Unnamed: 0,Name,Mon,Tues,Wed,Thurs
0,Liho Liho,159,169,32,100
1,Tompkins,62,49,172,60
2,The Square,11,141,69,70
3,Chambers,97,199,33,181


### 1. Simple filter for a column
To query (filter) your data, all you need to do is pass a string with a conditional expression. This is super similar to writing a forumla in an excel cell.

Notice here I'm querying my data for the rows where the "Mon" column is greater then the 90. There are only two rows that satisfy this filter, and they are returned.

In [9]:
df.query('Mon > 90')

Unnamed: 0,Name,Mon,Tues,Wed,Thurs
0,Liho Liho,159,169,32,100
3,Chambers,97,199,33,181


Notice that all the other rows which *don't* satisfies this query are *not returned*

### 2. Filtering columns based off of each other
You can also filter two columns based off of each other. In this case I'm querying for data where the Monday column is greater than the Tuesday column.

In [10]:
df.query('Mon > Tues')

Unnamed: 0,Name,Mon,Tues,Wed,Thurs
1,Tompkins,62,49,172,60


You can also achieve this result via the traditional filtering method.

In [12]:
filter_1 = df['Mon'] > df['Tues']
df[filter_1]

Unnamed: 0,Name,Mon,Tues,Wed,Thurs
1,Tompkins,62,49,172,60


### 3. Using an environment variable to filter
If needed you can also use an environment variable to filter your data.

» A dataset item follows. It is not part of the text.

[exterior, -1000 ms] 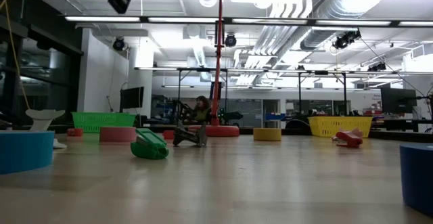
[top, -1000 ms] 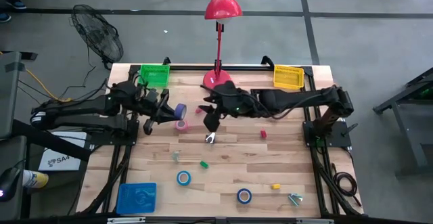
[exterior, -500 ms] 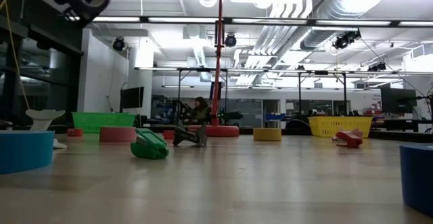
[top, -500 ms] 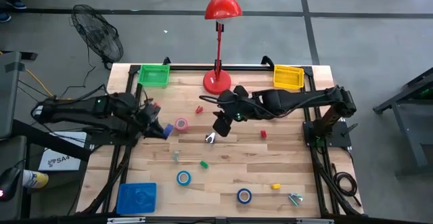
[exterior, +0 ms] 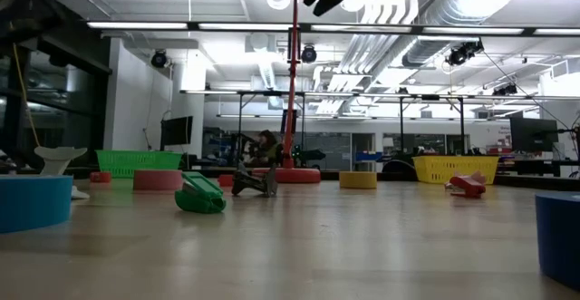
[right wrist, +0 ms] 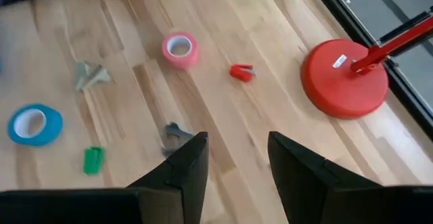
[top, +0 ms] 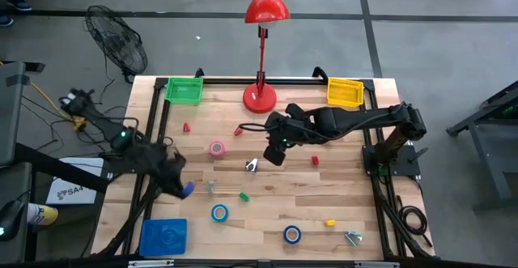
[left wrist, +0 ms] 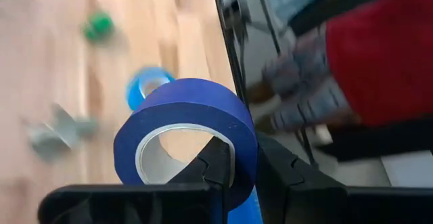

Make sure to put an "@" sign in front of your variable within the string.

In [13]:
dinner_limit=85
df.query('Thurs > @dinner_limit')

Unnamed: 0,Name,Mon,Tues,Wed,Thurs
0,Liho Liho,159,169,32,100
3,Chambers,97,199,33,181


Here I set a variable, dinner_limit to 85. I used this variable within my query by calling "@dinner_limit" and evaluating the 'Thurs' column against it.